● What the task requires: I'd like the listing below copied exactly, with the images left out.

● Dataset excerpt:
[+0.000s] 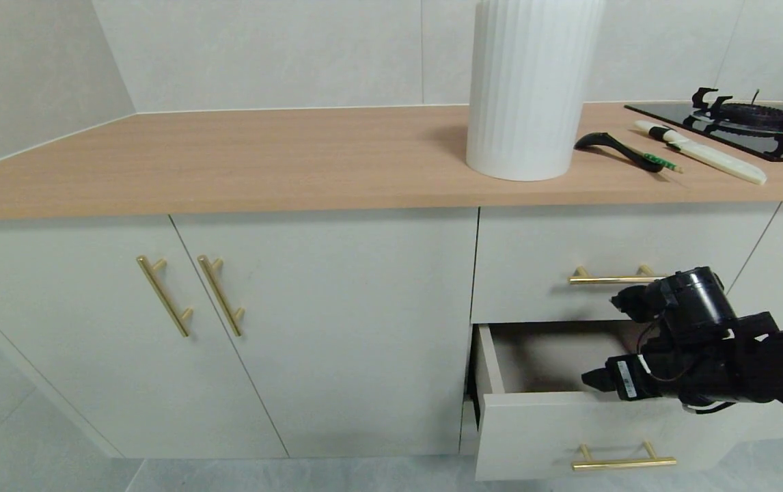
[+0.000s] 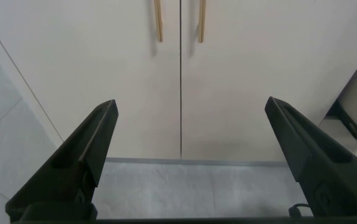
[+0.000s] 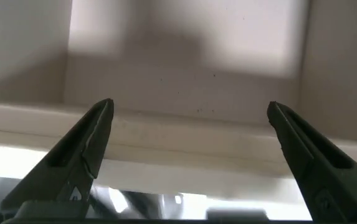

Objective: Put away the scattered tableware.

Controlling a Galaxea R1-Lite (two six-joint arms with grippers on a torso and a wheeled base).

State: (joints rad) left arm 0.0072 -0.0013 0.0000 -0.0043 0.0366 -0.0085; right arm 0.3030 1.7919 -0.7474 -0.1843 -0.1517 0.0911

● Answer space:
[+0.000s] 
[+0.000s] 
[+0.000s] 

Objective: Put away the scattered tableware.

Controlling a Galaxea R1-Lite (two six-joint arms with grippers on a torso and a wheeled base).

State: (joints rad) left arm 0.0072 -0.0013 0.0000 -0.0043 0.0366 -0.0085; right arm 0.3030 1.7919 -0.7474 -0.1843 -0.1517 0.0911

There is no more output for this exercise.